Big Medicine Cuts Therapist Pay, Worsens Mental Health Access Crisis

May 29, 2026 Press Release

Washington, D.C. — In response to news that Aetna, a health insurer owned by CVS Health, will cut reimbursement rates for mental health clinicians who use Alma, a practice management company, the American Economic Liberties Project released the following statement. 

“By slashing reimbursement rates 30% to 40%, Aetna is making it untenable for therapists who use Alma to continue accepting Aetna health plans, which many patients rely on to access and afford mental health care and have little say in choosing when selected through work,” said Emma Freer, Senior Fellow for Health Care at the American Economic Liberties Project. “This announcement underscores the urgent need for Congress to pass the bipartisan Break Up Big Medicine Act so that CVS Health and other insurance conglomerates cannot wield their market power to squeeze independent therapists out of business amid a severe behavioral health workforce shortage.” 

Aetna is the third-largest health insurer in the U.S. and appears to use its market power to demand untenably low reimbursement rates from independent providers in exchange for network inclusion.
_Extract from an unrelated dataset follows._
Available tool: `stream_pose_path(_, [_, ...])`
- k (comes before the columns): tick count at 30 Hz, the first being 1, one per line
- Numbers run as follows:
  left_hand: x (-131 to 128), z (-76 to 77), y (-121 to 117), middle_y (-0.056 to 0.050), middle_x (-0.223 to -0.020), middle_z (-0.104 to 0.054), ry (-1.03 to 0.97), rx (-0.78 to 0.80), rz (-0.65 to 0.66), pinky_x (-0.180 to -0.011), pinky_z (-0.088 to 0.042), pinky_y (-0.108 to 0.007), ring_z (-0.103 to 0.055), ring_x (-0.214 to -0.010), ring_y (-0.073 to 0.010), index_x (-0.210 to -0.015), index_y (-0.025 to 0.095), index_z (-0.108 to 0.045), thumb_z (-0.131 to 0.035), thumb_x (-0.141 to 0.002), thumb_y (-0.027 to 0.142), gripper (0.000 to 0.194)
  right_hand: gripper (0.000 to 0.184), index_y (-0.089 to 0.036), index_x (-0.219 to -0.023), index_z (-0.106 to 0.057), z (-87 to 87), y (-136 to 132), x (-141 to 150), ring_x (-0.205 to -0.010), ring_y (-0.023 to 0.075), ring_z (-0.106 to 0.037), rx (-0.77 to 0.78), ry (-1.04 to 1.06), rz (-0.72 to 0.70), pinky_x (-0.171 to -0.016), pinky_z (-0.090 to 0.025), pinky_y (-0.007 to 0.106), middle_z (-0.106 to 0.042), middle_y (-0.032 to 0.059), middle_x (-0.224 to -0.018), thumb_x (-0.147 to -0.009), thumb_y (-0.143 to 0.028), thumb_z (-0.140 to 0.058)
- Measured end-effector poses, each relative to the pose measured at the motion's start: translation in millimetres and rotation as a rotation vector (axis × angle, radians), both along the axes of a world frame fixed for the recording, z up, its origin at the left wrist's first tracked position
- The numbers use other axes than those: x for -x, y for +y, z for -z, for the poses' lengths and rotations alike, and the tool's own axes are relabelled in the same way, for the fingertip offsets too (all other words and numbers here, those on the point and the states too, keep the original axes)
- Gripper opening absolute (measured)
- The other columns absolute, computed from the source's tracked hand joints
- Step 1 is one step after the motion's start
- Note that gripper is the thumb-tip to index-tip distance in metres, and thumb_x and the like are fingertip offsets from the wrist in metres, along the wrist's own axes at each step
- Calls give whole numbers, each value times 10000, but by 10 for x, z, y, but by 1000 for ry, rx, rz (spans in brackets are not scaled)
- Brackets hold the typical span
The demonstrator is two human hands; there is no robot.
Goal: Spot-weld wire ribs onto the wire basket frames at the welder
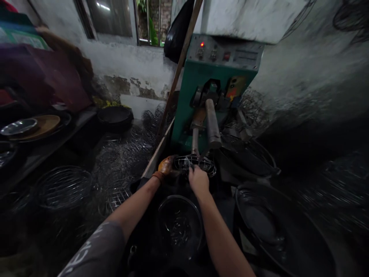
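Patchy, whitewashed walls [138,63] close off the background, their plaster flaking low down. At the left edge of the frame, a shiny round dish [19,126] sits on a brown round tray [47,124]. Lower left, a round wire rack [65,186] lies near a tangled heap of wire pieces [127,144], and a dark basin [114,115] stands behind the heap. A barred window [155,23] shows greenery at upper centre-left.

My left hand [166,165], orange over its back, is at the left rim of the wire basket [210,166]; its fingertips sink into shadow, so I cannot tell whether they are apart or closed. The basket is just right of the frame's middle, a little below centre, by the end of the lower arm [195,140] of a green spot-welding machine [184,96]. Below it, at bottom centre, a round bowl [180,200] holds small, shiny metal pieces [179,229]. My right hand [198,180] has its thumb and fingers drawn together, clamped on the near side of the basket.

Above and slightly right, the machine's thick cylindrical upper arm [212,125] juts toward me, and a red light [202,44] glows on its panel. Lower right, a large dark pan [300,227] spreads out, with blurred wires [343,192] beyond its right side
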State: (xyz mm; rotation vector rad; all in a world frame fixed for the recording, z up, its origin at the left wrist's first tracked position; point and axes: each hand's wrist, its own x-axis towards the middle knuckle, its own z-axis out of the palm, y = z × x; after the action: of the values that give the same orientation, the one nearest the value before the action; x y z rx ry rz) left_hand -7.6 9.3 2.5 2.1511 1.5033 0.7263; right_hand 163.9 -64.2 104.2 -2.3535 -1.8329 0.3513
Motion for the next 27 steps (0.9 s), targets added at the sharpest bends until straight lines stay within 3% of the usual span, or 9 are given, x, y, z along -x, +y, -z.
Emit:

Aetna is owned by CVS Health, a vertically-integrated healthcare conglomerate whose other subsidiaries include CVS Caremark, the nation’s largest pharmacy benefit manager; CVS Pharmacy, the nation’s largest retail pharmacy operator; and Oak Street Health, a primary care provider for Medicare enrollees. CVS Health reported $1.8 billion in profit in 2025.

Like Aetna, Alma is a corporate middleman that contributes to the Big Medicine problem. It is a for-profit practice management company that over 24,000 mental health clinicians across all 50 states use to bill insurers. Its original investors included Cigna Ventures and Optum Ventures, subsidiaries of the Big Medicine healthcare conglomerates Cigna Group and UnitedHealth Group, respectively. Spring Health, a venture-backed mental health platform that offers employee assistance programs, recently completed its acquisition of Alma for an undisclosed amount.

For-profit practice management companies raise several concerns among therapists, including patient privacy protections, undisclosed ownership by insurers and other corporate entities, and hidden fees. They mirror middlemen in other healthcare sectors – including management services organizations (MSOs) and dental services organizations (DSOs) – that circumvent state laws meant to prevent the corporate ownership or control of healthcare providers. 

In addition to breaking up Big Medicine, policymakers should ensure structural reforms encompass practice management companies. Specifically, they should: 

  • Strengthen state prohibitions on the corporate practice of medicine, using Oregon’s 2025 law as a model. 
  • Enact a federal ban on the corporate practice of medicine.

Economic Liberties has advocated for such structural reforms since 2024, in both white papers and the popular press. In early 2025, Economic Liberties launched the Break Up Big Medicine initiative to bring together independent healthcare professionals, patient advocates, employers, and policy experts who support structural reforms across the healthcare industry. 

Learn more about the Break Up Big Medicine initiative here.

Learn more about Economic Liberties here.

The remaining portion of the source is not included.